Make Improvements Based On Feedback

Listen to your fleet. People stay in places that take on their feedback and make improvements based on their ideas. In fact, nothing makes a person feel more invested in a job than to have helped build it. When your drivers come to you with problems, solutions, or inventions, don't just listen. Implement the best ideas that come through the fleet or even ask your team to vote on which ideas they think would improve operations. You can try suggestions monthly or biannually. Just letting a driver know you've sent their idea for better navigation or vehicle design up the chain can make that person feel heard and valued. 

On a team level, taking on driver feedback and implementing those changes can also help make your fleet a 'good fit' for the team you have right now. A good fit can mean satisfaction, engagement, and longer stays.


Create a Shared Team Camaraderie and Purpose

Build your team based on a shared sense of purpose. Create a company culture that really values what you are transporting or the way you transport and get everyone onboard. Having a team goal that your drivers can be passionate about transforms an every-day route into a daily mission. Everyone feels more motivated when they have a goal, especially a goal that they share and are working on with others.

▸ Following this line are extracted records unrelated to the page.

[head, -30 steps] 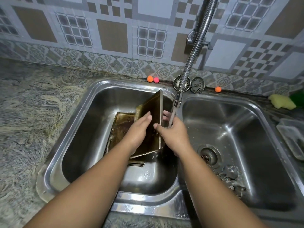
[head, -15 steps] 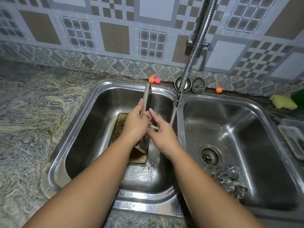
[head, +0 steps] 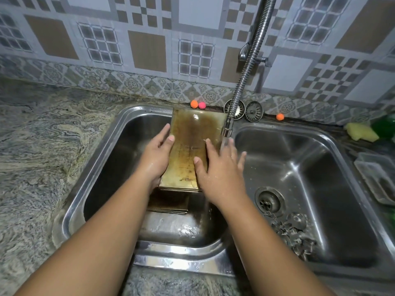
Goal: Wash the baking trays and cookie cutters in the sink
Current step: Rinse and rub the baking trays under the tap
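Head view: left hand (head: 155, 160) clamped on stained baking tray (head: 189, 144), right hand (head: 221, 169) flat against its face

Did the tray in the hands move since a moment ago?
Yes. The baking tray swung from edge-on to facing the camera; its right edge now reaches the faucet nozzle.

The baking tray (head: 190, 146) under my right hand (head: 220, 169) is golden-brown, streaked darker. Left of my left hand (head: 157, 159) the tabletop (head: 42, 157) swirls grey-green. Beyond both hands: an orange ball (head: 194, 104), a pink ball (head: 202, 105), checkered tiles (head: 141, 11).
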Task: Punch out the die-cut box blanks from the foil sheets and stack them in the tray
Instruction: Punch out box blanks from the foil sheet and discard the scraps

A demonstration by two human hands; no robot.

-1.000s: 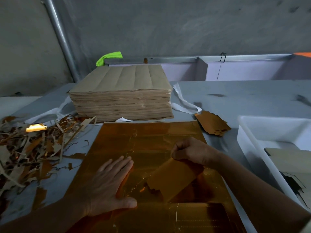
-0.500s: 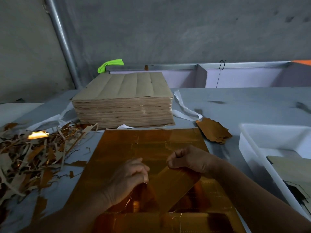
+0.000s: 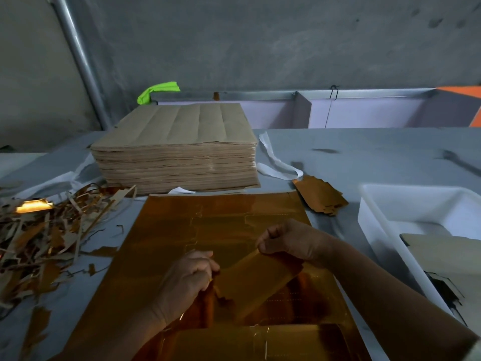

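All I can see of the person is two arms. The left hand (image 3: pixel 187 277) and the right hand (image 3: pixel 289 241) are bare. So are the left forearm (image 3: pixel 135 334) and the right forearm (image 3: pixel 377 295), as far up as they show. The knuckles ridge the back of the left hand. The dim light swallows finer detail such as the nails. At the upper end of the right arm is a sliver of pale cloth (image 3: pixel 476 351), perhaps a sleeve's edge; I cannot tell.

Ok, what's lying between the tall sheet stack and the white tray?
In the head view, a small pile of gold foil blanks lies there, with a white strap loop closer to the sheet stack than to the white tray.
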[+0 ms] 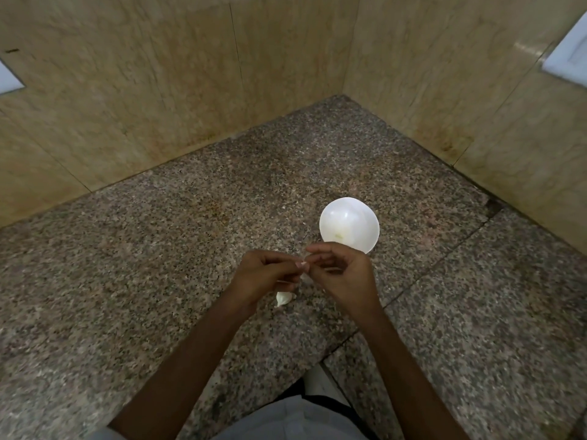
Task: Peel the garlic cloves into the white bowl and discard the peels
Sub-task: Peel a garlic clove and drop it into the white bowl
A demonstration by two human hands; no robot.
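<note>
- Left hand (263, 276): fingers curled, pinching a garlic clove (304, 265) that is mostly hidden. Hold it steady.
- 1 spare clove (283, 298) lies just beneath this hand.
- Right hand (343, 274): pinches the same clove. Strip the skin in small pulls.
- White bowl (349, 228): just beyond this hand. Drop only bare cloves there.

My forearms are bare, coming in from the bottom edge and converging at centre. My left grip (263, 277) and right grip (344, 274) meet fingertip to fingertip. Fingers are curled on both, and the tips pinch a garlic clove (305, 275) between them. Wrists roughly level, backs of hands up.
</note>
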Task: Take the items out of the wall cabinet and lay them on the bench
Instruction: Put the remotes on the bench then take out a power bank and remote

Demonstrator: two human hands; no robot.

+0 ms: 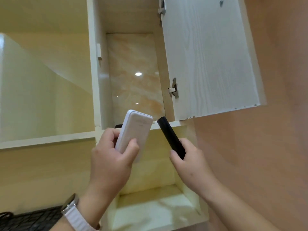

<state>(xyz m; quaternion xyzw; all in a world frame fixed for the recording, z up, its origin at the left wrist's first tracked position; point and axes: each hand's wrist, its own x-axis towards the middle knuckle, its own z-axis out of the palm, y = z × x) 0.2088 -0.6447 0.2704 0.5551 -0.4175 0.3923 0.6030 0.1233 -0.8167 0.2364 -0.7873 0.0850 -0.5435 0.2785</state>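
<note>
My left hand (113,157) grips a white rounded rectangular block (135,130), like a power bank, held tilted just below the cabinet's open front. My right hand (188,159) holds a slim black bar-shaped item (170,134), pointing up and to the left. The wall cabinet (133,72) stands open above both hands, its white wood-grain door (210,55) swung out to the right. A dark object (118,126) peeks over the cabinet's bottom shelf edge, mostly hidden behind the white block.
An open niche (153,207) lies below the cabinet, under my hands. A glossy closed panel (41,89) is at left. A black keyboard-like object (31,219) sits at the bottom left. A peach wall (266,155) is on the right.
</note>
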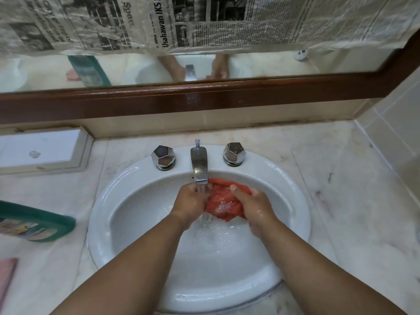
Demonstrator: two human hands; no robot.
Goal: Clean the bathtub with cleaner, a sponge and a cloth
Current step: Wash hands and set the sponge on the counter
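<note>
Cloth (223,202) under spout (200,167) | left hand (189,204), right hand (255,208) gripping | sink rim (96,223) apart

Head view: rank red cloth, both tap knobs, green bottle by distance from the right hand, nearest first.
1. Red cloth: gripped in the right hand, under the spout.
2. Right tap knob: on the sink rim, behind the hand.
3. Left tap knob: left of the spout.
4. Green bottle: lying on the counter, far left.
</note>
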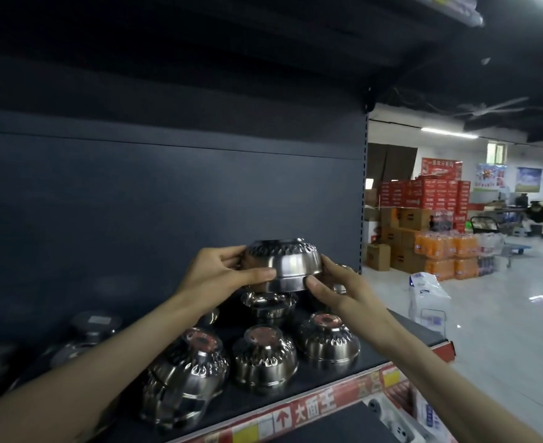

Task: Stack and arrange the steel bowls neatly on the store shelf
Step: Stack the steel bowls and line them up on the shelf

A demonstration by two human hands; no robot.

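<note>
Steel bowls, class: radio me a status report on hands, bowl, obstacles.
Left hand, right hand both grip one steel bowl. Held over rear bowl; contact unclear. Nothing in the way.

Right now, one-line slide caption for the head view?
Left hand and right hand hold a steel bowl above other bowls on the dark shelf.

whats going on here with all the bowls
A person is arranging steel bowls on a store shelf. The left hand and right hand grip the held bowl, upside down, right over another upturned bowl at the back; whether the two touch yet is unclear. Three front bowls sit upside down in a row near the shelf edge.
</note>
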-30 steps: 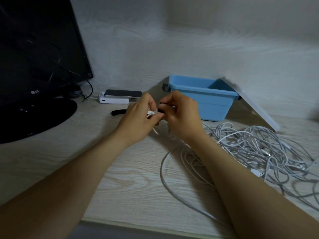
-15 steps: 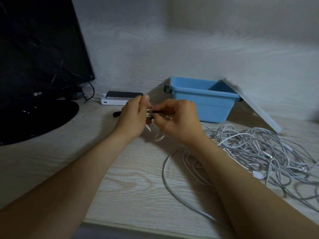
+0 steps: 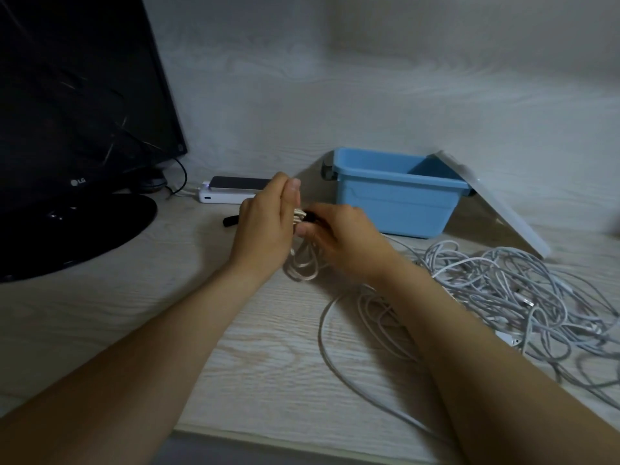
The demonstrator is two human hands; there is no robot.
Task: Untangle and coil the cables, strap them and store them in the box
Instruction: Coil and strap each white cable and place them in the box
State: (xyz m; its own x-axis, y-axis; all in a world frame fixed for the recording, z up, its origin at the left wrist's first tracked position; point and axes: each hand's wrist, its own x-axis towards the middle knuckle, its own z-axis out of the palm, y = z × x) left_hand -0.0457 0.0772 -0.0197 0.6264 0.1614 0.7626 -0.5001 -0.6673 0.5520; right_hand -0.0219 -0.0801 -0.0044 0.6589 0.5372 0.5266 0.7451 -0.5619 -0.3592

Examples of purpose for a commercial fleet:

  • Making life easier for clients with fast, reliable, and well-communicated deliveries
  • Keeping families safe with swift, expert home services
  • Providing service at the competitive edge
  • Creating travel experiences
  • Making special events perfect with reliable, on-time delivery


Create an Environment of Trust and Data-Backed Results

Micromanaging has been a potential downside of fleet management with the evolution of telematics and dashboard software. Drivers need to be confident and independently capable on the road, which means feeling trusted. At the same time, you still need all that data to optimize routes and provide HQ support. The ideal balance is to impress on your drivers that they are each captain of their vehicles and representatives of the company. Their performance is trusted, and they should hold themselves to the highest standards.

At the same time, you can continue to track each vehicle and driver's performance with the aim of optimizing them together. 


Work Together to Cover Routes and Solve Problems

When there's an issue in operation, let your drivers contribute and form solutions. If you're short a driver, your drivers likely have valuable insight on whose schedule and route can best help cover the gap. If the in-vehicle tech could be improved, your drivers are the most experienced with both current performance and what might improve their operational efficiency in the cockpit.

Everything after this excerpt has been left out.